Notre groupe tient fermement et dès aujourd’hui à dénoncer et à refuser ce choix qui s’est porté sur une entreprise qui en son temps a profité de très larges subventions pour venir s’installer chez nous en Languedoc-Roussillon, qu’elle s’est empressée d’encaisser pour délocaliser trop vite ensuite.

Nous vous rappelons qu’en 2000, Dell avait déjà bénéficié de l’aide de l’Etat, de la Région, du Département, du district (de l’époque) et de la Ville de Montpellier soit environ 40.000 francs par employé.

En septembre 2000, lors de l’inauguration du bâtiment, , Jacques Blanc (président du Conseil régional de Languedoc-Roussillon) et Georges Frêche (maire de Montpellier) voulaient démontrer que cette implantation était importante pour le développement économique de la région. On allait voir ce qu’on allait voir, nous disait-on.
Et l’on a vu.

Dell n’a cessé de décliner et en France et a procédé à des réductions d’effectifs chaque année dans un contexte de délocalisation vers la Pologne d’une partie de ses activités et vers le Maroc ou l’Inde pour une autre partie.

Michael Dell, fondateur du groupe, qui entretient d’ailleurs des liens très privilégiés avec Christine Lagarde, illustre parfaitement les méfaits et les inconséquences de la politique consumériste et mondialiste encouragée et soutenue par l’Europe, par l’Umps et par votre exécutif : Ainsi, il leur est parfaitement possible et autorisé, en tant qu’entreprise multinationale, de maintenir les activités de conception, de création et de commercialisation en Europe ou aux Etats-Unis, de délocaliser la production dans un pays à bas coût de main

d’oeuvre, comme la Chine, et de réaliser le traitement des données relatives à la clientèle en Inde ou au Maroc.
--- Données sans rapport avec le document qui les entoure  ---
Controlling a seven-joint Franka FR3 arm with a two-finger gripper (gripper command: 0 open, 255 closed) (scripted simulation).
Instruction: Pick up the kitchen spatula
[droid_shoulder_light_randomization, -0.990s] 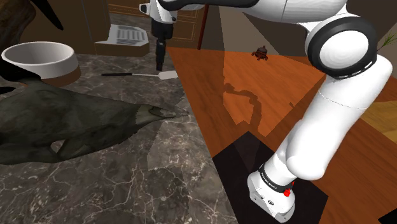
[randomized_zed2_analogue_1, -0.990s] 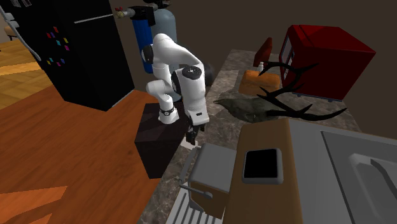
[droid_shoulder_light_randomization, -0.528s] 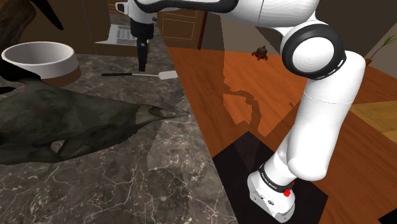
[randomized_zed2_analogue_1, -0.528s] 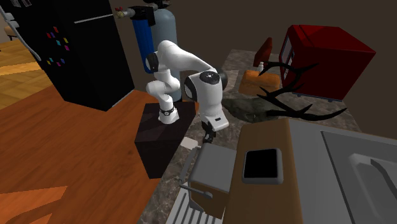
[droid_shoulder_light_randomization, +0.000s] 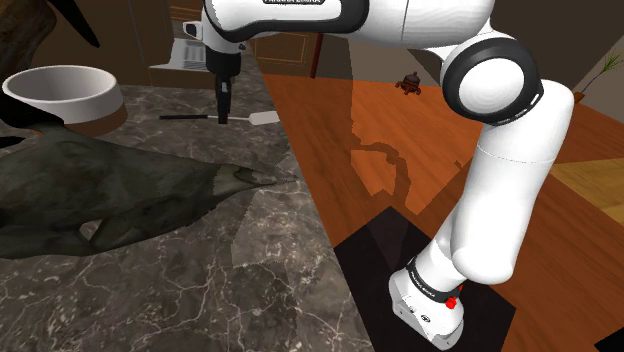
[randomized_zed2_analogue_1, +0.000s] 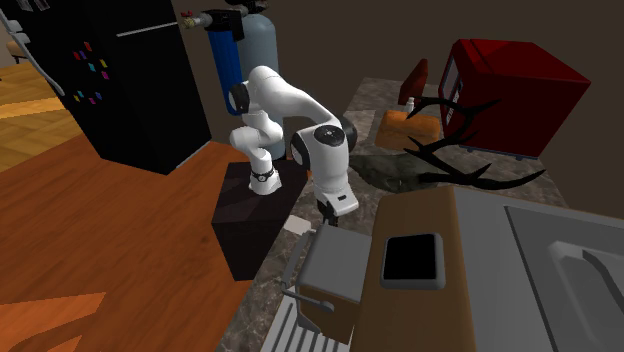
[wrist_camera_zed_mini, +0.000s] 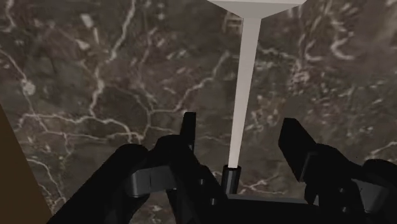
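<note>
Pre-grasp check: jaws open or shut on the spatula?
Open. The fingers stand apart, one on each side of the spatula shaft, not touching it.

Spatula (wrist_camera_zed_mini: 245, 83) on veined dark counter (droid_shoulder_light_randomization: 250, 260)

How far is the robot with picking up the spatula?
Done: the end effector is lined up over the spatula, its pale shaft between the open fingers. In hand: the approach, nothing clasped yet. Left: close on it and lift it off the counter.

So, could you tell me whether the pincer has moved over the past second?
Yes. In the shoulder view the pincer went left along the spatula, from above its blade to its shaft, and came lower.
</note>
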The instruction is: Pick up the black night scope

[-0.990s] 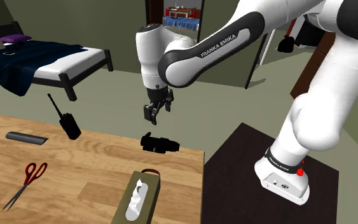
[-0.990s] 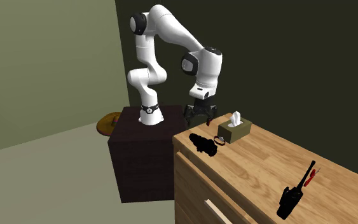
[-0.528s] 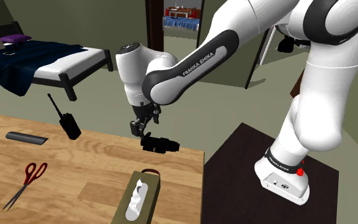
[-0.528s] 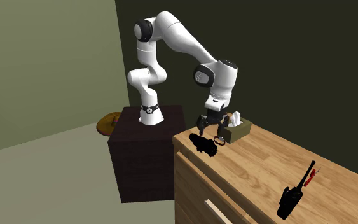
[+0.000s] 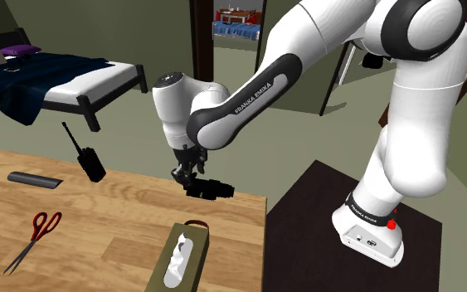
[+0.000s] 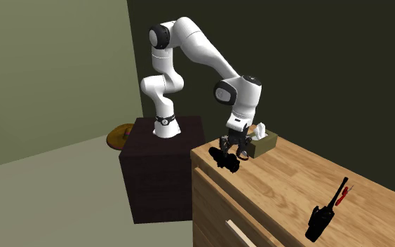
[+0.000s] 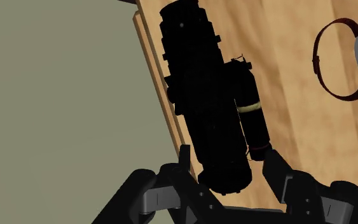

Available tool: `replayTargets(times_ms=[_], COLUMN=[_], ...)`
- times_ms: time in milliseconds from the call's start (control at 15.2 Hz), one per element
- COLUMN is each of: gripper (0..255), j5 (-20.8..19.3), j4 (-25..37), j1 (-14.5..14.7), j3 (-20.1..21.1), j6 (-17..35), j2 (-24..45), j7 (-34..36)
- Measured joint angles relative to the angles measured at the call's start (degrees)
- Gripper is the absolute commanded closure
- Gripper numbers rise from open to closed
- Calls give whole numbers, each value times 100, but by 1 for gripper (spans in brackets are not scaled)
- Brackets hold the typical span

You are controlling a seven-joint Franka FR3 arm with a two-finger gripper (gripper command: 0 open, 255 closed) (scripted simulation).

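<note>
The black night scope (image 5: 209,189) lies flat on the wooden surface (image 5: 99,224), close along the edge nearest the stand, with a tissue box (image 5: 182,253) near it. The pincer (image 5: 186,174) hangs low over one end of the scope; in the wrist view its fingers (image 7: 279,175) stand apart, one on each side of that end, not clamped on it

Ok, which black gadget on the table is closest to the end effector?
The night scope, directly under the end effector; the walkie-talkie and the dark bar are far off.
</note>
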Motion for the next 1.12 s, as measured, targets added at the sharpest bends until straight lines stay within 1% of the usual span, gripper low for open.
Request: replayTargets(times_ms=[594, 1122], gripper=[255, 255], j5=[-4, 178], j4=[-5, 143], j1=[-1, -47], j3=[-1, 58], j6=[24, -432], j2=[0, -323], j7=[1, -150])
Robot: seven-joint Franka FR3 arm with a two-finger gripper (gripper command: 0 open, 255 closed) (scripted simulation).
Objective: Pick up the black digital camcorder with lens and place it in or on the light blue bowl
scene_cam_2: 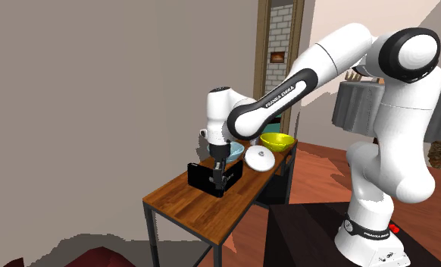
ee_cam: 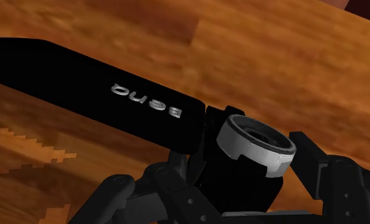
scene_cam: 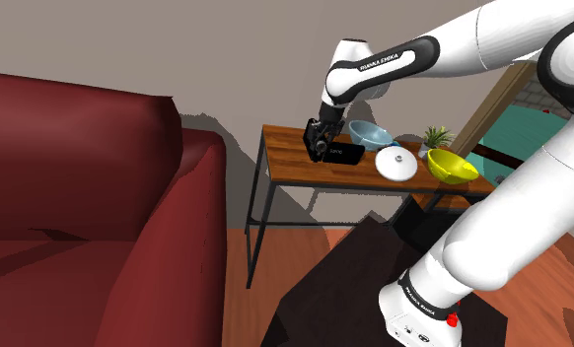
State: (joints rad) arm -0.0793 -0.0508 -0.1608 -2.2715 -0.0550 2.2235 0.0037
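Observation:
The black camcorder (ee_cam: 139, 105) has its flat side screen swung out and a silver-ringed lens (ee_cam: 257, 143) facing the wrist camera. My gripper (ee_cam: 241, 175) is shut on its body, one finger pressing each side. In the shoulder view the gripper (scene_cam: 320, 146) stands low over the wooden table (scene_cam: 295, 173) with the camcorder (scene_cam: 342, 154) at the tabletop. The light blue bowl (scene_cam: 370, 131) sits just behind it toward the wall. In the second exterior view the camcorder (scene_cam_2: 205, 177) is in the gripper (scene_cam_2: 220, 180), and the light blue bowl (scene_cam_2: 233, 152) lies beyond them.
A white round lid with a knob (scene_cam: 396, 165) and a yellow-green bowl (scene_cam: 453, 166) sit on the table toward the shoulder view's right, with a small potted plant (scene_cam: 437, 135) behind. A dark red sofa (scene_cam: 88, 217) stands on that view's left.

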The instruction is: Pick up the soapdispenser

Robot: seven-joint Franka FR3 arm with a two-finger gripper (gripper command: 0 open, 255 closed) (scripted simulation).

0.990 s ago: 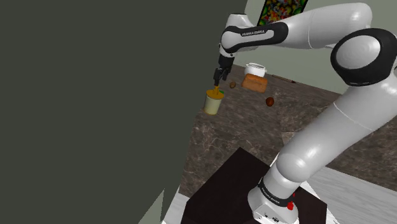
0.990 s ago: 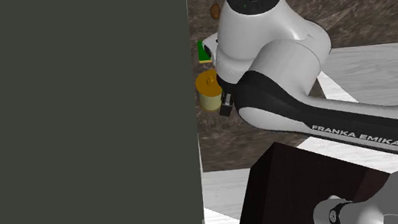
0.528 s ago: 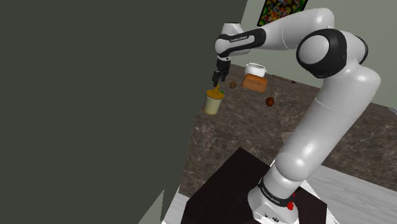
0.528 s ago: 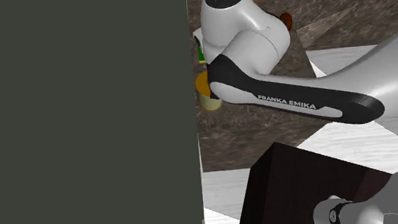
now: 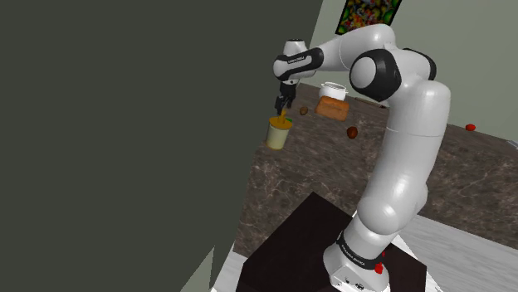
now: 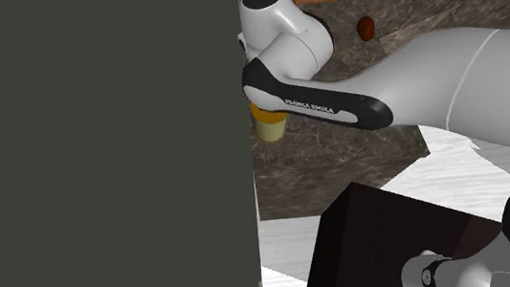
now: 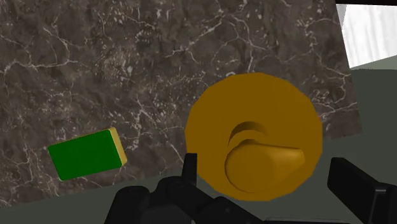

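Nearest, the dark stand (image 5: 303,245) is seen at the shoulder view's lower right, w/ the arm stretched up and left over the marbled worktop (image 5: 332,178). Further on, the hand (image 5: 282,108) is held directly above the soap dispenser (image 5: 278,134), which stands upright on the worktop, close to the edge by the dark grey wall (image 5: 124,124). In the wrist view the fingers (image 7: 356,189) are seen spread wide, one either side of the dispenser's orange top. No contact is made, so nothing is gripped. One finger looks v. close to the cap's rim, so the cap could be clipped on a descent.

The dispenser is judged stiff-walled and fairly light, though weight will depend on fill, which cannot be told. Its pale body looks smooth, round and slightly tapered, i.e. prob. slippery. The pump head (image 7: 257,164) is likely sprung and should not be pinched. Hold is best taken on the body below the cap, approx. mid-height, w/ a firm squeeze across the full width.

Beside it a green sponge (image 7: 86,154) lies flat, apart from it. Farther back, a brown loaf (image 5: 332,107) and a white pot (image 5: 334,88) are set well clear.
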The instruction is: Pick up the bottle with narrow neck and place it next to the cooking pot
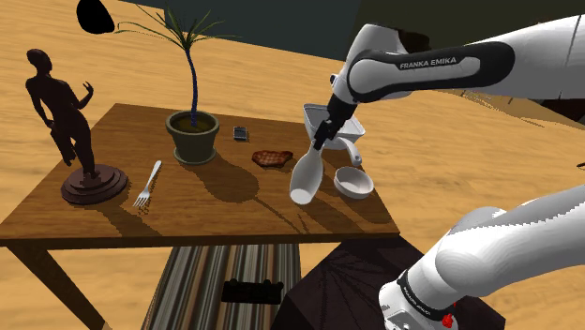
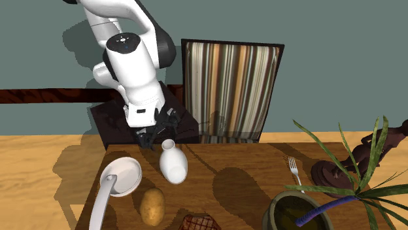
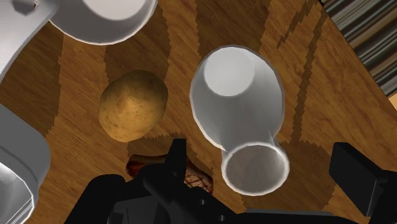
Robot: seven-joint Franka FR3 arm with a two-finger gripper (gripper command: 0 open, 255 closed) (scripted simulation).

Cette nouvelle forme d’organisation économique des entreprises multinationales comme DELL ne représente ni plus ni moins qu’une forme de piratage et de terrorisme économique qui tend à vider de toute sa substance notre économie, notre pays et notre région.

En 2004 lorsque que Dell a décidé de délocaliser 800 emplois de son centre d’appels de Montpellier au Maroc. Georges Frêche a admis: « Que voulez-vous qu’un maire fasse quand des multinationales décident de partir ? »

Et bien le Front National vous le dit tout net aujourd’hui :
L’entreprise n’a jamais rendu les subventions qui lui avaient été largement versées pour venir s’implanter chez nous ? Elle en redemande ?

Exigeons qu’elle rende à la collectivité et aux contribuables de notre Région les subventions qu’elle a encaissées sans tenir ses engagements pour l’activité économique de notre région.
Si elle ne le fait pas et qu’elle refuse, il est impératif de faire appel à une autre entreprise que DELL afin de montrer clairement et fermement l’exemple à toutes les autres qui seraient tentés encore une fois de revenir ruiner notre pays et de détourner l’argent du contribuable pour leur unique profit et leur seul enrichissement en toute impunité.

Nous vous demandons de formuler cette demande à la multinationale DELL et en cas de réponse négative de réunir à nouveau la Commission d’Appel d’Offres pour qu’un nouveau choix soit possible sans trahir nos concitoyens et leurs intérêts propres.